Crossroads as a Social Construct

Staff Writer
Crossroads as a Social Construct

Photo by Tamara Katoni

The food is “expected,” the characters are questionable, and the staff is either your best friend or worst enemy. Whether you’re a doe-eyed freshmen or an upperclassman who cannot sever the umbilical cord, Crossroads has been an important part of your time at Cal. Though filled with memories of years passed, let’s face it: Crossroads is a strange place. When the meal points have run out, here are three reasons to remind you that Crossroads has an eccentric culture and a world all its own.

1. Club Crossroads

Photo by Tamara Katoni

Photo by Tamara Katoni

The rules go as follows: the cashier, like the driver, always controls the music. Now, this sounds great in theory, but when you are up at 7 am, trying to cram for that 8 am midterm, and the cashier is bumping house music, you’ll think again. There are a select few who will turn it down if you ask, but most of the time you just have to accept it. Who doesn’t love when the older staff rages to the Golden Oldies on a Saturday afternoon when your headache is pounding as a reminder of your night before? And let’s be honest: the dish room, blasting Tupac and Biggie, has better music than half of the frats.

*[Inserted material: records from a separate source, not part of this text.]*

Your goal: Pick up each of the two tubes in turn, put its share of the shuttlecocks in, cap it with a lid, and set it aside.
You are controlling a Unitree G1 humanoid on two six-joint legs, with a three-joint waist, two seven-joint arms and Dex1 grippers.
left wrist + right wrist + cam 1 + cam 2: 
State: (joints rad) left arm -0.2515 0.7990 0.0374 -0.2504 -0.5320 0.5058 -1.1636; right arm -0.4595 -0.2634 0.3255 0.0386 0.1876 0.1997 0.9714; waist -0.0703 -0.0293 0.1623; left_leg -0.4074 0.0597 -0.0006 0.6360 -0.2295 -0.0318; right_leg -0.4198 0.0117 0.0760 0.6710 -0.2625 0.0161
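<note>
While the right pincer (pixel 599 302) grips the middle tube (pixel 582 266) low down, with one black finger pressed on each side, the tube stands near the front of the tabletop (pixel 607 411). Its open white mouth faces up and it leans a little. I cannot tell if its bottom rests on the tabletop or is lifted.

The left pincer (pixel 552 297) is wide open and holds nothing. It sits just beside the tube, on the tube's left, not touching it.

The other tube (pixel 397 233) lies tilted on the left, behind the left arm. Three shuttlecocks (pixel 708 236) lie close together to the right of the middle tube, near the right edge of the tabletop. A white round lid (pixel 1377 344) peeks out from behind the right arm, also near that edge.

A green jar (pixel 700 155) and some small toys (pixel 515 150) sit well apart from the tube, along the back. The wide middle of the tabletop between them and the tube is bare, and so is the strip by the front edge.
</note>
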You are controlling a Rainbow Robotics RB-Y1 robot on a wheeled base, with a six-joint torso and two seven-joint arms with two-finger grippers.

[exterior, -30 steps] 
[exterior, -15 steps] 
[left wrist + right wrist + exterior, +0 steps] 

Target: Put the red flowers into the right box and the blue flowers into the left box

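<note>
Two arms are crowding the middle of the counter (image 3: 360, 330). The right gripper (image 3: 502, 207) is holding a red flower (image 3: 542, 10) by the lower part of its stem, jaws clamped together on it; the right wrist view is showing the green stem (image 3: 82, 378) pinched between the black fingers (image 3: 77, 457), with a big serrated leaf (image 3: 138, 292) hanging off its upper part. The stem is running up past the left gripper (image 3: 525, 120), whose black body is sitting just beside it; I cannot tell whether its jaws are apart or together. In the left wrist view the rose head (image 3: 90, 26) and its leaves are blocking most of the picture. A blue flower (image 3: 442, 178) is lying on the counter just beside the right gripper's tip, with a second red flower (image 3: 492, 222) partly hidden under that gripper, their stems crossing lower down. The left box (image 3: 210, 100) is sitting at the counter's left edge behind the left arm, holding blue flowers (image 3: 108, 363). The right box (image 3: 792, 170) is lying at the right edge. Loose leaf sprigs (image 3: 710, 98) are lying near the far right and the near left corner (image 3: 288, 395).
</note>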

2. Late Night–the DMV for the drunk

Photo by Tamara Katoni

Photo by Tamara Katoni

On any given night, there will be a line out the door. You’ll wait for what feels like hours to get a ticket just to queue up again in the hopes of hearing your number called. Because the majority of the Late Night population is comprised of the stumbling frat-goers with a massive case of the drunchies, the staff has created a water bottle graveyard to protect themselves from the already drunk students getting drunker. Whether you’re a part of this drunk crowd or you’re a part of the select few who utilizes Late Night food after a long night of studying, you know that, like the DMV, navigating the system is like an art. If you’re in a rush, it’s obvious that pizza is a bad idea, and quesadillas will have you out of there in five.

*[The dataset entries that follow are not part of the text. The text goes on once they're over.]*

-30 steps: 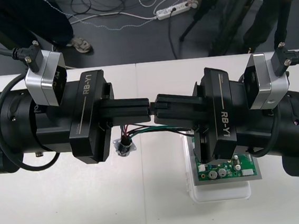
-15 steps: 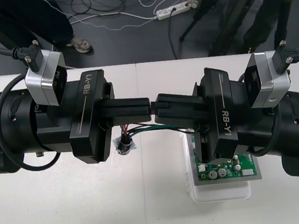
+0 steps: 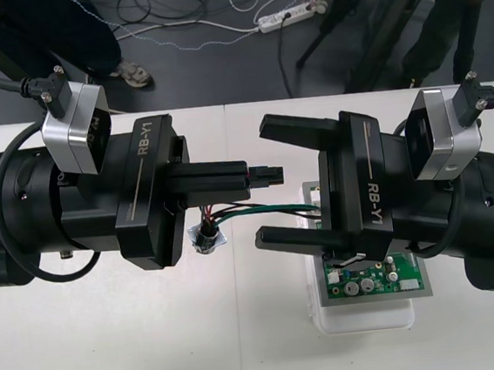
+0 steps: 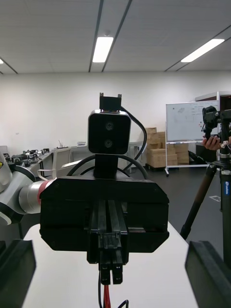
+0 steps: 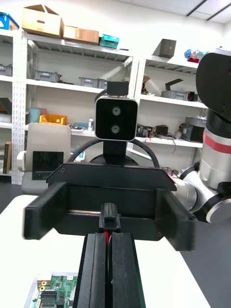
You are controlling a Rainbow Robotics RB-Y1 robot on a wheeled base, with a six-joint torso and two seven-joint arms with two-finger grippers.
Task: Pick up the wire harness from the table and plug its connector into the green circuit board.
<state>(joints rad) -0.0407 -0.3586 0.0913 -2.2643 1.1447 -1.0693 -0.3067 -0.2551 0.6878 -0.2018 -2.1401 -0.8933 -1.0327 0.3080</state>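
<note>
My left gripper [image 3: 245, 178] is shut on the harness's small black plug [image 3: 269, 177], which sticks out past its fingertips above the table. The red, black and green wires [image 3: 249, 209] droop below it, and the round metal socket [image 3: 206, 239] hangs under the left gripper. My right gripper [image 3: 260, 184] faces it, open, one finger on each side of the plug and clear of it. In the left wrist view the plug [image 5: 109, 223] sits at the tips of my shut fingers [image 5: 96, 269]. The green circuit board [image 3: 374, 279] on its white base [image 3: 365, 318] lies under the right arm.
The table's far edge [image 3: 222, 106] runs just behind both arms, with dark floor and cables beyond. Bare table lies in front of the left arm. The right arm covers most of the board.
My right gripper's fingers have spread wide and let go of the plug. The left gripper has stayed shut on it and has not moved.
</note>
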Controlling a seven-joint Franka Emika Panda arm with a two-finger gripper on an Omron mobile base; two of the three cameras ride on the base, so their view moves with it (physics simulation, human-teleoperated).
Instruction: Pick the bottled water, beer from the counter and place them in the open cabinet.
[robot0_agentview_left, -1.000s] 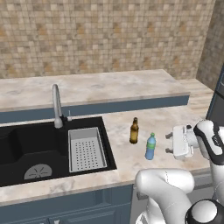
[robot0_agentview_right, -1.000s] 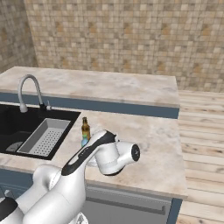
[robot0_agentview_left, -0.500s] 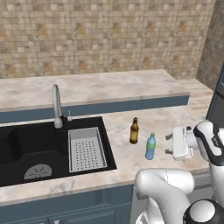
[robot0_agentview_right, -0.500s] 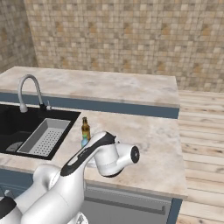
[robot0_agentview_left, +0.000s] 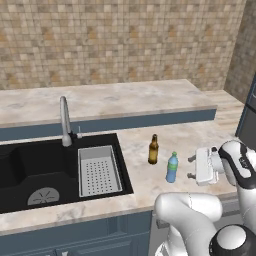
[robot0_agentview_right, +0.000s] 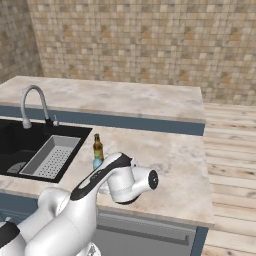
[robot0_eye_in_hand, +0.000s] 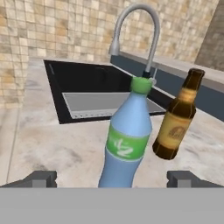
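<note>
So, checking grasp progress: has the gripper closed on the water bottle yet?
No, the gripper is wide open, its fingertips standing clear on either side of the water bottle.

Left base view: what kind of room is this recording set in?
A kitchen, rendered rather than real. A marbled stone counter holds an inset black sink with a curved faucet, and a tiled wall rises behind it.

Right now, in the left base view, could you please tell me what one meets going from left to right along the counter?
Faucet → strainer tray in the sink → beer → bottled water → open gripper.
</note>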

3. Crossroads is basically an illegal grocery store.

Photo by Tamara Katoni

Photo by Tamara Katoni

We’re broke, we’re car-less, and we have all stolen from Crossroads. Freshmen and upperclassmen alike rejoice in the unlimited food: tupperware containers are filled with peanut butter, backpacks are stuffed with loaves of bread, and hands are teeming with enough fruit to feed Telegraph. Maybe the staff turns a blind eye or maybe we are as stealthy as we think, but either way we usually get away with it (except when you don’t, and your face is metaphorically placed on the wall of shame). According to urban legend, Berkeley adds sixty dollars to your food budget to account for thievery. Let’s be perfectly clear here: I am not telling you to steal, but I am telling you that you paid for it. Supposedly.

And don’t worry about the food–the real reason we go to Crossroads–you’ll just end up eating salad and cereal anyway.